▶ TASK TO COMPLETE:
Whenever a line in the listing contains "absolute", copy that line.

▶ COLLECTED MATERIAL:
*** Block opens ***
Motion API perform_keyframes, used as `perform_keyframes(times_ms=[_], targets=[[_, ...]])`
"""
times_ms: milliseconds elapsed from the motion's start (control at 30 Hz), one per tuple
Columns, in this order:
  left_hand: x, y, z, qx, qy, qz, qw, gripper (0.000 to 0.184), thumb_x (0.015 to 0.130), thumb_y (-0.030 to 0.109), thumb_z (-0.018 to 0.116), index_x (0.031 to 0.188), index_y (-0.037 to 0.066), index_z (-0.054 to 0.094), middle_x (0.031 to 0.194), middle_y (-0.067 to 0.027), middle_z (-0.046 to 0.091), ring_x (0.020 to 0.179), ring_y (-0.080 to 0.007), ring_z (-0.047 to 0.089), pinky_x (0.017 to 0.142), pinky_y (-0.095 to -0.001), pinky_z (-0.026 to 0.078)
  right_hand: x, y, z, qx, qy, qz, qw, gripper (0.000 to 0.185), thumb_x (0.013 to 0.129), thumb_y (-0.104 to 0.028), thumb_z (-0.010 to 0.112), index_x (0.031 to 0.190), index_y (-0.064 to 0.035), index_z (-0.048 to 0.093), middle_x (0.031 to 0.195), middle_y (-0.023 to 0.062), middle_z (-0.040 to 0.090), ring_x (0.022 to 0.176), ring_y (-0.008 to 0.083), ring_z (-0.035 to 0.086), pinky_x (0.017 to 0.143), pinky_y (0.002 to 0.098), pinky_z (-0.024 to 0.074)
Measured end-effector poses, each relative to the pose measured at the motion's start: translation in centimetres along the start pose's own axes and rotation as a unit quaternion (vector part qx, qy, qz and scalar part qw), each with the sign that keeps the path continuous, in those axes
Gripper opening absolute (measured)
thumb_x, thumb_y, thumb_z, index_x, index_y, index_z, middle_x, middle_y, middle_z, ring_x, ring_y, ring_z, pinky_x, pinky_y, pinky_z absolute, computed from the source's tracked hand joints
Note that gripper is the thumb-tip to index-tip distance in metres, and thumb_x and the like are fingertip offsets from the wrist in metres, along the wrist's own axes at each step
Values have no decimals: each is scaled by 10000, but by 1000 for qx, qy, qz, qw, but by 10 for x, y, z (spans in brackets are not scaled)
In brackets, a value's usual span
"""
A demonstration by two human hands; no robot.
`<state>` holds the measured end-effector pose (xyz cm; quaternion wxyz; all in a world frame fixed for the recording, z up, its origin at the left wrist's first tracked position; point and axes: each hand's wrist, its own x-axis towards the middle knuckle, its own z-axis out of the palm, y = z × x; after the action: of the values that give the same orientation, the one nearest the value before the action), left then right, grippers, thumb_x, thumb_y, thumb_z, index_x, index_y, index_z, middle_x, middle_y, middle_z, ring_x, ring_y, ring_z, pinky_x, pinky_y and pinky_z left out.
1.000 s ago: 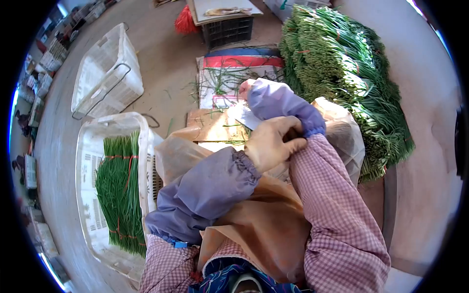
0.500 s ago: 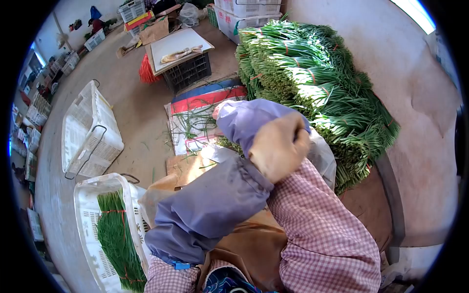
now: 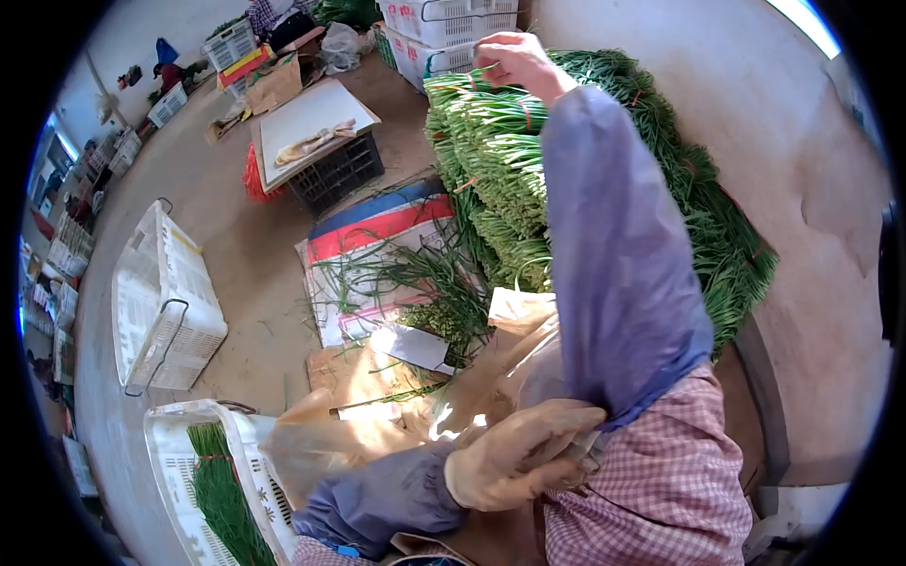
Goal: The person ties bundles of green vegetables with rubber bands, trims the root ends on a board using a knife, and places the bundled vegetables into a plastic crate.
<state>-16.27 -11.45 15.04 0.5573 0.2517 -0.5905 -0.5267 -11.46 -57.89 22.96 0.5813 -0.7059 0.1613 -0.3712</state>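
Observation:
My right hand (image 3: 517, 64), bare, reaches to the far top of a tall pile of green chive bundles (image 3: 510, 170). Its fingers are loosely bent and apart over the stems at the pile's far left corner; I see no firm grip. My left hand (image 3: 519, 457), in a dirty tan glove, is low in front of me beside the right sleeve (image 3: 623, 245). Its fingers and thumb are curved with a gap between them, and greyish plastic shows there. Orange-red ties bind the chives. Loose green stems (image 3: 429, 283) lie on a striped sheet (image 3: 330, 250) left of the pile.
At lower left a white crate (image 3: 170, 443) holds a chive bundle (image 3: 226, 495). Another white crate (image 3: 175, 302) stands beyond it. A pale board (image 3: 311, 118) bearing a glove rests on a black crate (image 3: 344, 170). Stacked white crates (image 3: 444, 28) stand behind the pile, near a wall.
My right hand has swung from under the crossed left arm up and away to the pile's far top. My left hand has dropped toward me, leaving the right sleeve and loosening from a fist.

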Motion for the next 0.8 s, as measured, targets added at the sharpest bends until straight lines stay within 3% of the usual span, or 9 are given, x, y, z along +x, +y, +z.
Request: perform_keyframes(times_ms=[33, 67, 200, 300, 400, 500, 533, 700, 800], targets=[[4, -7, -9, 19, -9, 14, 1000, 540, 981, 164, 592, 1435, -44, 386, 1263, -154, 568, 1132, -236, 570, 1001, -350, 430, -5, -18, -18, -124, 14, 14, 992, 229, 912, -167, 630, 1059, 3, 676, 850, 70, 693, 629, 138, 651, 535, 258, 531], [2, 3, -20, -30, 27, -143, 989, 526, 971, 163, 618, 1411, -37, 410, 1280, -134, 571, 1147, -210, 561, 995, -324, 439, -9, -31, -40, -247, 29, 22, 968, 237, 909, -180, 639, 1048, 8, 681, 846, 65, 693, 613, 131, 645, 525, 256, 527], [-11, -17, -69, -29, 218, -297, 929, 485, 963, 123, 627, 1390, -11, 441, 1261, -121, 605, 1181, -188, 564, 1037, -331, 432, -31, -31, -141, -302, 120, 7, 946, 225, 887, -156, 624, 1053, -15, 682, 783, 54, 682, 599, 117, 631, 504, 249, 493], [-39, -42, -101, 3, 209, -331, 920, 460, 959, 85, 620, 1370, -41, 456, 1252, -138, 603, 1172, -188, 575, 1031, -326, 447, -74, -5, -191, -205, 257, -50, 943, 172, 916, -126, 608, 1026, -20, 686, 742, 73, 675, 538, 121, 601, 473, 254, 484], [-58, -47, -117, 113, 214, -345, 907, 390, 944, 45, 617, 1308, -52, 516, 1181, -133, 636, 1106, -180, 611, 979, -301, 483, -133, 6, -262, -211, 449, 4, 868, 205, 942, -125, 570, 1074, -9, 675, 741, 87, 674, 499, 130, 590, 421, 260, 459], [-84, -68, -138, 40, 292, -369, 881, 404, 936, 63, 634, 1302, -57, 514, 1151, -130, 650, 1074, -184, 623, 969, -306, 491, -219, 6, -348, -271, 547, 12, 792, 226, 948, -134, 539, 1092, -9, 660, 770, 95, 685, 505, 137, 591, 423, 273, 456], [-88, -75, -147, 107, 280, -379, 876, 389, 928, 45, 637, 1281, -68, 519, 1111, -154, 663, 1037, -196, 638, 936, -303, 517, -243, -5, -357, -269, 561, 22, 782, 227, 946, -142, 545, 1093, -14, 661, 777, 94, 689, 511, 140, 594, 430, 277, 461], [-90, -100, -157, 55, 302, -398, 864, 388, 921, 37, 641, 1274, -68, 519, 1098, -151, 669, 1028, -195, 642, 899, -297, 531, -365, -32, -412, -237, 662, 132, 699, 240, 938, -189, 584, 1115, -48, 663, 806, 85, 705, 541, 149, 610, 459, 295, 485], [-88, -110, -155, 45, 292, -412, 862, 379, 918, 34, 642, 1267, -62, 533, 1072, -138, 678, 988, -176, 650, 877, -279, 534, -389, -28, -430, -304, 645, 202, 671, 240, 926, -204, 601, 1111, -69, 673, 807, 81, 710, 538, 149, 607, 461, 300, 488]])
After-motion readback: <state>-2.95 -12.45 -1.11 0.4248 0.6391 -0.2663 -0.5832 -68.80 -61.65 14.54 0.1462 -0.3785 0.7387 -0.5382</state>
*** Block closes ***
▶ WRITTEN ANSWER:
Gripper opening absolute (measured)
thumb_x, thumb_y, thumb_z, index_x, index_y, index_z, middle_x, middle_y, middle_z, ring_x, ring_y, ring_z, pinky_x, pinky_y, pinky_z absolute, computed from the source's tracked hand joints

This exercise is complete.